Communities consider shared emergency services study
By Gail Peckler-Dziki~Correspondent
Representatives from seven communities west of I-94 and one hospital gathered at the Bristol Village Hall on March 18 to hear a presentation by representatives from the International City/County Managers Association (ICMA) discuss a possible study regarding emergency services.
Representatives from the towns of Salem, Wheatland, Paris, Somers and Randall and the villages of Silver Lake and Bristol as well as United Hospital Systems were present.
Joe Pozzo, senior manager for fire and EMS, explained three models of consolidation alternatives. The first is a functional consolidation. This would involve retaining separate fire departments and consolidating functional areas like fire prevention efforts, training or a joint training center.
The second is a partial consolidation that would still retain separate fire departments but include agreements to address specific challenges like joint station staffing and shared jurisdictional response.
The third is a full consolidation where separate fire and emergency departments are merged into one fire department through a formal process.
Pozzo explained that his company would receive data from all participating departments. “We would look at response times, workload, volunteer turn-out and on-response along with other operational and fiscal information for one year from each department to establish benchmarks.”
ICMA would be looking at both fiscal and operational efficiency. The company would provide GIS (geographic information system) mapping that would show where most calls generate and also include future land use plan information.
The estimated cost would be $1 per capita. That means the Town of Salem, with a population of over 12,000 would pay over $12,000, while the village of Silver Lake with a population of about 2,500 would pay that amount in dollars.

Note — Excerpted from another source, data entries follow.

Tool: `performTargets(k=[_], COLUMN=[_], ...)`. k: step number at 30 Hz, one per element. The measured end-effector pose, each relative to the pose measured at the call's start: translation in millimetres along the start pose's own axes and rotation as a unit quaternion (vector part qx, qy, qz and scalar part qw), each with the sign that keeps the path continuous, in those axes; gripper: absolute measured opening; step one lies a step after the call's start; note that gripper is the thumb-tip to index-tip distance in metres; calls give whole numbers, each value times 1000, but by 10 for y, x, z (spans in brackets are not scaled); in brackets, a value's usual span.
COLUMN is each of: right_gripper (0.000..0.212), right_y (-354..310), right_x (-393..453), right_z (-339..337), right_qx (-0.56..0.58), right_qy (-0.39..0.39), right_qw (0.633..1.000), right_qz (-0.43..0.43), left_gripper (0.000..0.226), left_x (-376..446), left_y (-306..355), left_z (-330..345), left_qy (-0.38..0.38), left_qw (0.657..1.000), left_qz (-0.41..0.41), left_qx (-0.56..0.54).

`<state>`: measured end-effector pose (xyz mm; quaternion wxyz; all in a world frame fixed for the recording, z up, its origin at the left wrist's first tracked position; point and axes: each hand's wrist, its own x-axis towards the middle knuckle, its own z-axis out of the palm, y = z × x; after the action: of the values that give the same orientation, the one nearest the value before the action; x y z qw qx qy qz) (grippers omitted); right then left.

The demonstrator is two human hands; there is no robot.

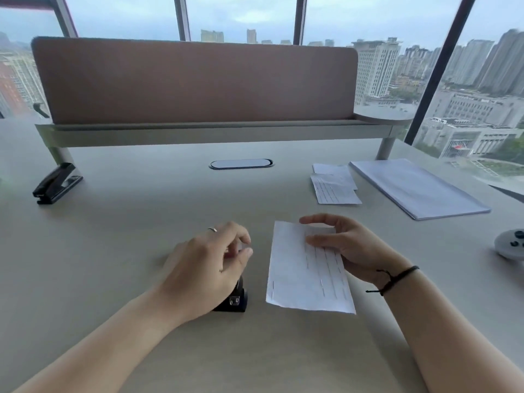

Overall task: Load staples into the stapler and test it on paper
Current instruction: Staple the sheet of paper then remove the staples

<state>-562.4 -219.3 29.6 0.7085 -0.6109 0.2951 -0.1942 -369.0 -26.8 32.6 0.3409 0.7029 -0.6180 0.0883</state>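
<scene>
The stapler [236, 299] lies under the left hand [207, 268], long axis twelve-to-six; its fingers [242, 242] pinch something small. The paper [306, 273], at three o'clock, sits in the right hand [348, 248].

An office high in a city tower is showing here: a pale desk [170, 194] is carrying a fabric privacy screen [192, 80] and a cable port [241, 163], while a stack of paper [416, 188] and a hole punch [56, 184] are lying on it. Floor-to-ceiling windows [467, 80] are looking out over high-rise blocks far below.
</scene>
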Motion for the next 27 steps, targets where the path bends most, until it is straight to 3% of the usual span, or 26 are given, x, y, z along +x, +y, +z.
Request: performTargets(k=[4,7,8,10,13,15,18,21,27], right_gripper=[20,10,12,38,78,92,73,50,31], right_y=[-48,-69,-73,-66,-25,20,63,136,204], right_x=[-29,-67,-85,-135,-243,-336,-535,-746,-1269], right_z=[48,117,147,181,155,141,163,171,127], right_qx=[78,83,71,44,-18,-45,-73,-83,-63], right_qy=[-2,-10,-15,-14,-32,-37,-4,34,123], right_qw=[997,996,997,999,999,998,994,992,986], right_qz=[6,19,19,15,-5,-32,-78,-87,-99], left_gripper=[34,12,12,18,25,22,20,14,11], left_x=[-82,-51,-38,-11,52,78,86,90,56], left_y=[24,80,98,128,172,218,301,415,772], left_z=[-28,21,19,-32,-116,-143,-162,-167,-103], left_qy=[-55,-4,10,19,-6,-22,-59,-94,-159], left_qw=[990,984,983,970,901,849,810,805,800], left_qz=[117,138,110,-11,-167,-227,-268,-274,-263], left_qx=[-55,-110,-149,-244,-399,-476,-518,-517,-514])
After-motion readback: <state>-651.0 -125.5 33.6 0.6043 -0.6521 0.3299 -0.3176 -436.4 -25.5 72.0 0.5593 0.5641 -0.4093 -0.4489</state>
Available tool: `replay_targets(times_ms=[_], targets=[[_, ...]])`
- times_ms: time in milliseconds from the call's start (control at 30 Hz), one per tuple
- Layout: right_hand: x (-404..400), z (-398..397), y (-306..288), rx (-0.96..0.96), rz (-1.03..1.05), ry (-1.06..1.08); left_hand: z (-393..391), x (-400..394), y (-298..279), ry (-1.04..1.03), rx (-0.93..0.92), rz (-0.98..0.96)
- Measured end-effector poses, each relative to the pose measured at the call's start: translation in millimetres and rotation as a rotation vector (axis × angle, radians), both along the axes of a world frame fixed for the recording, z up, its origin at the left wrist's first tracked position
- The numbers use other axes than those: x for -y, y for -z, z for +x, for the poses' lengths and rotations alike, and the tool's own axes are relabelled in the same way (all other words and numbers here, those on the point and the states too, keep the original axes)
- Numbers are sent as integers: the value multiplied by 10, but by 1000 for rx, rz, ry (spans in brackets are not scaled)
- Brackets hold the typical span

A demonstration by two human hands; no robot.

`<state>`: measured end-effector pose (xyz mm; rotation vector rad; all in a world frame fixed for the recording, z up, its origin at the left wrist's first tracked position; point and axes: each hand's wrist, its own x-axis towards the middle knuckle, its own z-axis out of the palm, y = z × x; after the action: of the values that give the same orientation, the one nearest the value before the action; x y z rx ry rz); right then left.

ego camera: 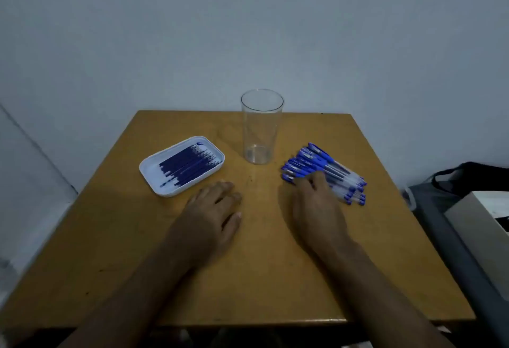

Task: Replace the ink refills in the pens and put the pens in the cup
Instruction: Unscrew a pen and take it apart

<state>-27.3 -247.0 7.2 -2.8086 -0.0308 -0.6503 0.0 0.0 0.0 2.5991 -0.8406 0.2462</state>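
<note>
pens with blue caps lie in a loose pile on the right side of a wooden table, fanned out with their capped ends pointing toward the cup. the cup is clear, upright and has nothing in it; it stands near the far edge of the table, between the pens and a white tray. the tray sits on the left side, turned at an angle, and holds a row of dark blue ink refills lying side by side. the right hand reaches over the near end of the pen pile, fingertips down among the pens; the fingers look bent, but motion blur hides whether they have pinched one, so i cannot tell. the left hand rests palm down on the table, just beside the near corner of the tray, fingers relaxed and holding nothing. a dark bag sits off the table to the right.
</note>
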Motion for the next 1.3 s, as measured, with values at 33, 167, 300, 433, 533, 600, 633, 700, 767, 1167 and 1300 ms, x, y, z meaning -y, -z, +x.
replay_targets(times_ms=[33, 167, 300, 433, 533, 600, 633, 700, 767, 1167, 1300], targets=[[32, 46, 10, -5, 22, 46, 4, -1, 11, 5, 0, 3], [70, 127, -38, -86, 51, 144, 19, 0, 20, -5, 5, 3], [63, 141, -49, -92, 56, 165, 18, -3, 13, -7, 0, 4], [73, 146, -47, -74, 86, 164, 14, 6, -5, -12, -13, 1], [70, 150, -53, -88, 101, 172, 10, 7, -17, -7, -20, 6], [63, 151, -68, -95, 116, 174, 5, 4, -24, -5, -25, 17], [58, 152, -74, -98, 117, 169, 8, 1, -24, -4, -28, 18], [55, 147, -79, -103, 108, 162, 7, -3, -25, -8, -34, 11], [56, 137, -90, -109, 95, 157, 0, -3, -31, -10, -30, 5], [-124, 19, -542, -82, 36, 77, -10, 10, -112, -21, -99, 28], [-187, -79, -765, -287, 616, -78, -15, 32, -159, -3, -113, 13]])
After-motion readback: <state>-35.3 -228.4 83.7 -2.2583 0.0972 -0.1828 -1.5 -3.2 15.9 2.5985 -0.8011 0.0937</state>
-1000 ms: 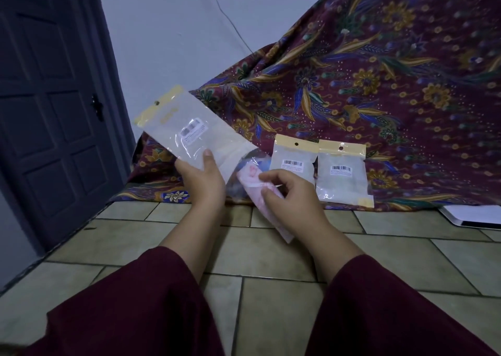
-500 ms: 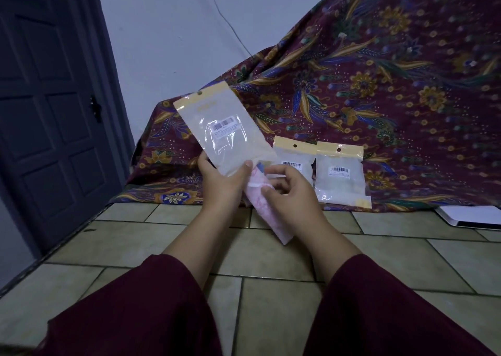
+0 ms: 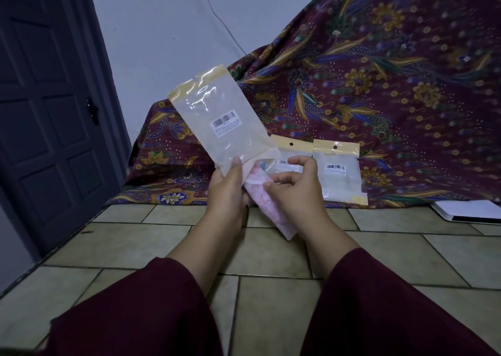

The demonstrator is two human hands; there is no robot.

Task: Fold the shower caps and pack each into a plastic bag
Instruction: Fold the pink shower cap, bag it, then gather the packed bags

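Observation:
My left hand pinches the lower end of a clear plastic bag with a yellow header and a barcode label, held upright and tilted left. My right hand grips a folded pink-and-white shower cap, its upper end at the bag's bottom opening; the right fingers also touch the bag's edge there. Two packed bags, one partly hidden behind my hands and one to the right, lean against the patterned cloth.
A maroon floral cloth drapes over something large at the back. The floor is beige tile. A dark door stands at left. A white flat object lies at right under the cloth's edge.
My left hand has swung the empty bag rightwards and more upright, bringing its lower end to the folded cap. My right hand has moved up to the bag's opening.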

Salem Town Chairman Diann Tesar later said that price tag was a consideration, “Although there is a possibility that we could save that using information from the study.”
The Village of Paddock Lake contracts fire and rescue services from the Town of Salem and, according to village president Marlene Goodson, has no intention of participating in the study. “We get a great deal on great services from Salem.”
Silver Lake Village President Jeff Albrecht has expressed interest in the study, considering difficulties Silver Lake experiences regarding the funding of replacement equipment and finding volunteers. Recently the village hired one firefighter to be in the fire department during the day.
May 1 is the deadline for municipalities to discuss the study and decide whether or not to participate. Bristol Administrator Randy Kerkman had draft intergovernmental agreements for representatives to bring back to full boards. Bristol will act on behalf of those who wish to participate, collecting and dispersing funds for the study.
Who is the ICMA?
The ICMA was founded in 1914 as the City Manager’s Association and interested in the development of the council-manager form of local government, combining the experience of an appointed local government manager or administrator with the political leadership of elected officials.
The City Managers’ Association was formed to bring reform and accountability to local governments and to advocate for professional management in local government.
The name was changed in 1989 to the International City/County Management Association (ICMA) to reflect the diversity of its expanding membership.
Today ICMA represents 8,000 local government executives and urban experts in 28 countries. Headquartered in Washington, D.C., ICMA has two permanent offices outside the United States: ICMA Latinoamérica, located in Mexico, and ICMA South Asia, located in India. Current project locations include Bolivia, Sri Lanka, and Afghanistan.